Instructions for the task — Please count the lines in the entries below that include the word "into", and give only the number.

(Collection entries)

----------------

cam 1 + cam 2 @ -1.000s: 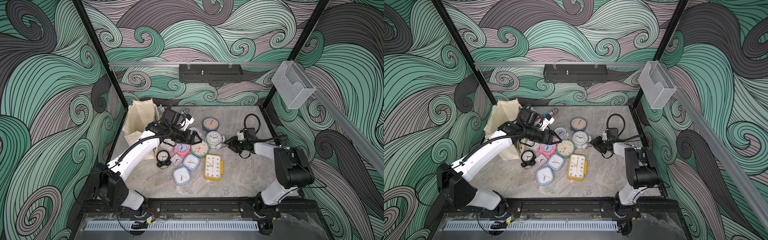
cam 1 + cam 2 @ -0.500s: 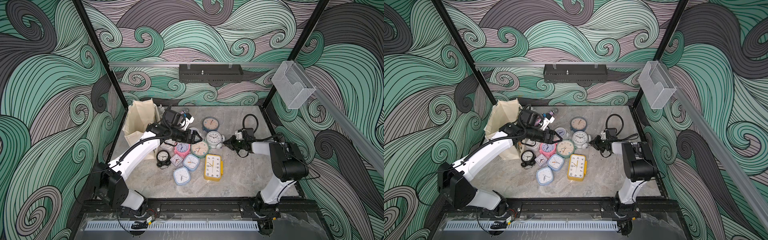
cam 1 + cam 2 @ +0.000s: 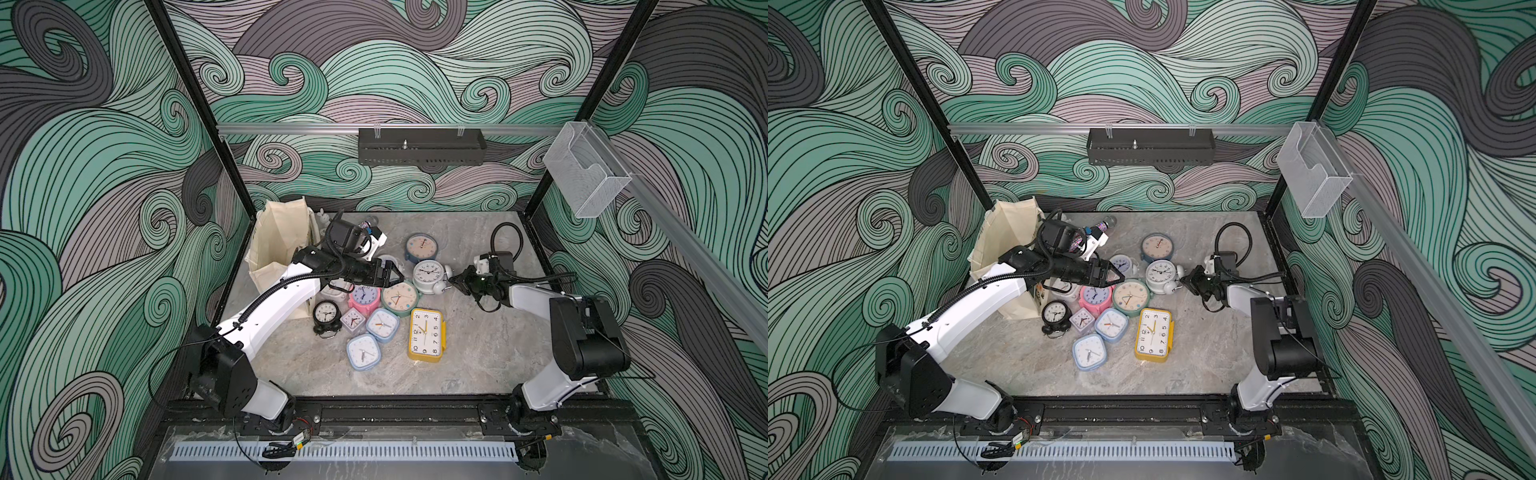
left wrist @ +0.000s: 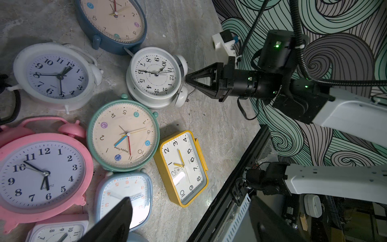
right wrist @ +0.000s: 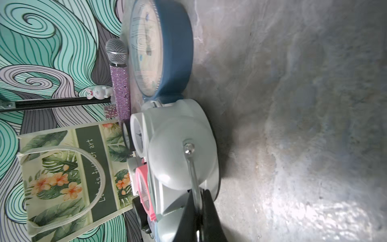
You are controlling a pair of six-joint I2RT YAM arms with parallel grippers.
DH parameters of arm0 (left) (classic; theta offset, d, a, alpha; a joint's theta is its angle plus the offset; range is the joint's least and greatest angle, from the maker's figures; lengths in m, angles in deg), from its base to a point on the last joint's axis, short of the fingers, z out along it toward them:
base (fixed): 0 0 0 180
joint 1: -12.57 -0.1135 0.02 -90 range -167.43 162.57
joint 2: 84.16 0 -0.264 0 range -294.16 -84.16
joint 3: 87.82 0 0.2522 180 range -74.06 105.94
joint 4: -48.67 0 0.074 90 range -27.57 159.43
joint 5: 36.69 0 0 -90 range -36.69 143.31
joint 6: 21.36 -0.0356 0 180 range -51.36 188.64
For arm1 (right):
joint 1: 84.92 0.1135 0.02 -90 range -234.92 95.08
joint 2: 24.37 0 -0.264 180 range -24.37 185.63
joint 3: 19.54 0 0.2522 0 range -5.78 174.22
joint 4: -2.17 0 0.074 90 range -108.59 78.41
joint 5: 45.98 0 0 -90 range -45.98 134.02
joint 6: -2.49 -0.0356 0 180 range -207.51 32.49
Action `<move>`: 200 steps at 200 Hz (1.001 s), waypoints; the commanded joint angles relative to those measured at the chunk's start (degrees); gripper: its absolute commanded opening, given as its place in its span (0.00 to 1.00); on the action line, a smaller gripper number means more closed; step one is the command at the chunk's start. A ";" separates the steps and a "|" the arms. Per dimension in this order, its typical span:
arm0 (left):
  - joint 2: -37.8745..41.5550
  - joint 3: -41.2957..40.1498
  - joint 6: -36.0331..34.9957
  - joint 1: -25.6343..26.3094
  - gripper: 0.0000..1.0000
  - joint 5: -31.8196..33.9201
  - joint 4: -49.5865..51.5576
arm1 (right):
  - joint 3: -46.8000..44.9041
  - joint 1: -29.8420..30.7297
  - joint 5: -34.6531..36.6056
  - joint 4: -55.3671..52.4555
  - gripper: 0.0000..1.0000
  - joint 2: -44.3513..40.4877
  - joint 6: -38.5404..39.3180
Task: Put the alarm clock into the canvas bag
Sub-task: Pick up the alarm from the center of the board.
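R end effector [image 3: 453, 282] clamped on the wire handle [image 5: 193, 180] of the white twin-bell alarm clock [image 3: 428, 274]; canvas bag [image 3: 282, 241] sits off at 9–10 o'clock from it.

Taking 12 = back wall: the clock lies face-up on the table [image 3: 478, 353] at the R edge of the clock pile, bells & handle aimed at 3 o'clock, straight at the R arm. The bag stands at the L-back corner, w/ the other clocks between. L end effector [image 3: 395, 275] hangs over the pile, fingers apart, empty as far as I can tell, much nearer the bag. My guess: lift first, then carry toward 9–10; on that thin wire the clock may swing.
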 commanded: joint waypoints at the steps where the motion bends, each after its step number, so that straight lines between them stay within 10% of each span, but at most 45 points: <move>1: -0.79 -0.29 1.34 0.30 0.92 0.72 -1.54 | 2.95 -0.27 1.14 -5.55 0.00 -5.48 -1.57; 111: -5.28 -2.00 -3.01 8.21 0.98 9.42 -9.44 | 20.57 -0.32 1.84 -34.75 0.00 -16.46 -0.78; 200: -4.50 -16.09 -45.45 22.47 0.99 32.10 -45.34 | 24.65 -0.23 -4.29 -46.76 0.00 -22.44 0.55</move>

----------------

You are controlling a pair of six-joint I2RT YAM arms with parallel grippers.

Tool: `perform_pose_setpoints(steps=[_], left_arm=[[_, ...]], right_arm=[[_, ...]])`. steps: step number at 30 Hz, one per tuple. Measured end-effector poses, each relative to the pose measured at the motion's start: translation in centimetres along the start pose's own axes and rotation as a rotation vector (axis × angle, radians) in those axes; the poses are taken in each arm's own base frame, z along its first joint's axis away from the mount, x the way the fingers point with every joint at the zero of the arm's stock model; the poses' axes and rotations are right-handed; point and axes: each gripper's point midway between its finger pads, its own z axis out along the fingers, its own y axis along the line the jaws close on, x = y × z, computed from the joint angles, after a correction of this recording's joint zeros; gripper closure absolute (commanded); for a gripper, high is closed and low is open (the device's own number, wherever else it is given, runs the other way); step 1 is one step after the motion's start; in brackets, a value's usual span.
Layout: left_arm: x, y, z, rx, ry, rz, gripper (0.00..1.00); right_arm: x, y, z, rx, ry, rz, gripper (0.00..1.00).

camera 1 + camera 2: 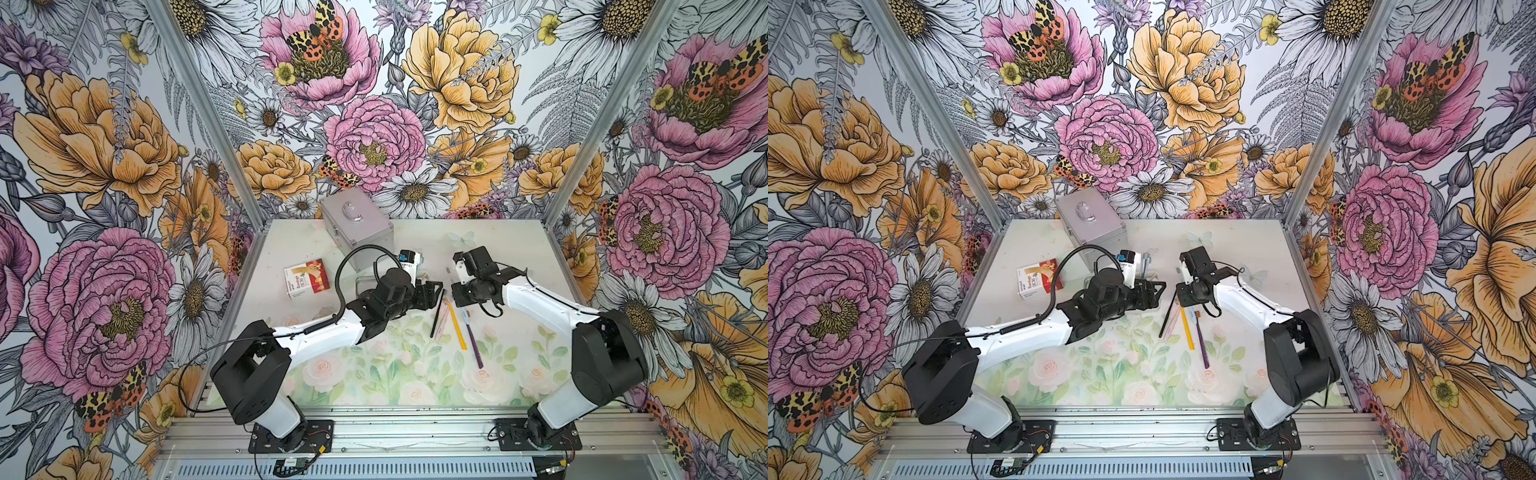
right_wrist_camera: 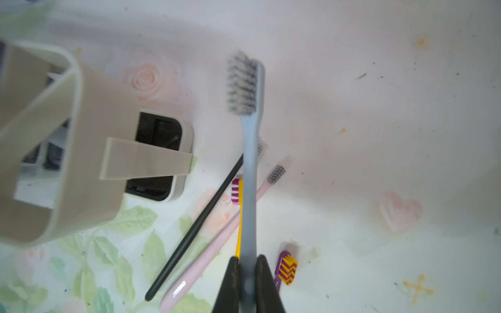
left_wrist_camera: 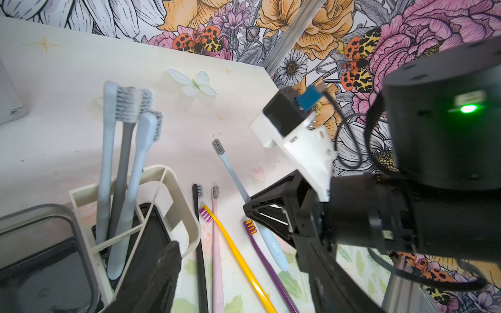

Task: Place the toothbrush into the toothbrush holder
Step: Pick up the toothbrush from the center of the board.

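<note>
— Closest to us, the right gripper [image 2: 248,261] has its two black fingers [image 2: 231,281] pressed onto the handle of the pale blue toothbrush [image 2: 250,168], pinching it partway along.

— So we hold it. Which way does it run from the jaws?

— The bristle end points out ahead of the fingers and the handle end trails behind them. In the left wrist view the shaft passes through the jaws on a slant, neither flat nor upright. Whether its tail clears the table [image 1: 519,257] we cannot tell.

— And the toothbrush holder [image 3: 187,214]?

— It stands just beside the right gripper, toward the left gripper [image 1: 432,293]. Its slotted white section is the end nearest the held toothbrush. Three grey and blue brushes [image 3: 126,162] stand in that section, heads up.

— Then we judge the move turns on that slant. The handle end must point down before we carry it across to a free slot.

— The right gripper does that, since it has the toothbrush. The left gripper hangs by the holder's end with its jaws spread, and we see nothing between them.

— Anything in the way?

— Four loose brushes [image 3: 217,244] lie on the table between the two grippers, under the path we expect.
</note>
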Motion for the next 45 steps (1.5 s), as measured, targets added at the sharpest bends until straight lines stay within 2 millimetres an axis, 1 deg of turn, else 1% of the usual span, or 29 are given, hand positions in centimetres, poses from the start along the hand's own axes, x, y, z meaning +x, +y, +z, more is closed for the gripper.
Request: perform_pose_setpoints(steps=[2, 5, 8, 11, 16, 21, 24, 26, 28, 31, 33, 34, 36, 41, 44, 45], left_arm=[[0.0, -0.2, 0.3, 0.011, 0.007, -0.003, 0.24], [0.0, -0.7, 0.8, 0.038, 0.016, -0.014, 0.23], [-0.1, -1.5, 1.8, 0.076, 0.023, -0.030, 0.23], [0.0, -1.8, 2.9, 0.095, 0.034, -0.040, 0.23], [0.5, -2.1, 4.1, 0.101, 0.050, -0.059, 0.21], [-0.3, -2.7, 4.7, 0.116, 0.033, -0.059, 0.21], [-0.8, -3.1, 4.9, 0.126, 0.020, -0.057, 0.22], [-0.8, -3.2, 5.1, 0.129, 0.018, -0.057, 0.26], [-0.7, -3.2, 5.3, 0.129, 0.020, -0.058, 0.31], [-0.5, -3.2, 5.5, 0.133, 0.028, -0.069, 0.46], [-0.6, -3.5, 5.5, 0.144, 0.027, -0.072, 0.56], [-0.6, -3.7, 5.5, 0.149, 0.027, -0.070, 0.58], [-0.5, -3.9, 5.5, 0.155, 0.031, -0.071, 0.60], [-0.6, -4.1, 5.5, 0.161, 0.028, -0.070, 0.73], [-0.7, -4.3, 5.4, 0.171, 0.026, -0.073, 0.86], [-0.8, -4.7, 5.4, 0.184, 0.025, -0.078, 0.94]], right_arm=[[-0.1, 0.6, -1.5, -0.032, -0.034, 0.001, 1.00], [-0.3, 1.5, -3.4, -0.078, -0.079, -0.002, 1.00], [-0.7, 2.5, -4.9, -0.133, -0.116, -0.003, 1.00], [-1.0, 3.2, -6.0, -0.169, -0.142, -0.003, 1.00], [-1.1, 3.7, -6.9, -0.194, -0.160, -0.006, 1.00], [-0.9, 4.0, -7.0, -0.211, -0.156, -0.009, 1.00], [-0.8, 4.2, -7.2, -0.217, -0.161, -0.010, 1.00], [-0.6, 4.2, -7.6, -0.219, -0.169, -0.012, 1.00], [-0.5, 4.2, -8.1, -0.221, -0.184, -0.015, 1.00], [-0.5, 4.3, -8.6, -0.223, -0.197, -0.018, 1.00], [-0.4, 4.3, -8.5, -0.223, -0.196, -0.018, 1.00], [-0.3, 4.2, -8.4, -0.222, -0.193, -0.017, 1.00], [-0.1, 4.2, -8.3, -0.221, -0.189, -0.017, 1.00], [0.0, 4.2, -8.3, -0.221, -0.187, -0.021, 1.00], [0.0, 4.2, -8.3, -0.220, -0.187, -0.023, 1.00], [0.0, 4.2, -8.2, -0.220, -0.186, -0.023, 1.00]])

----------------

Your solution — 2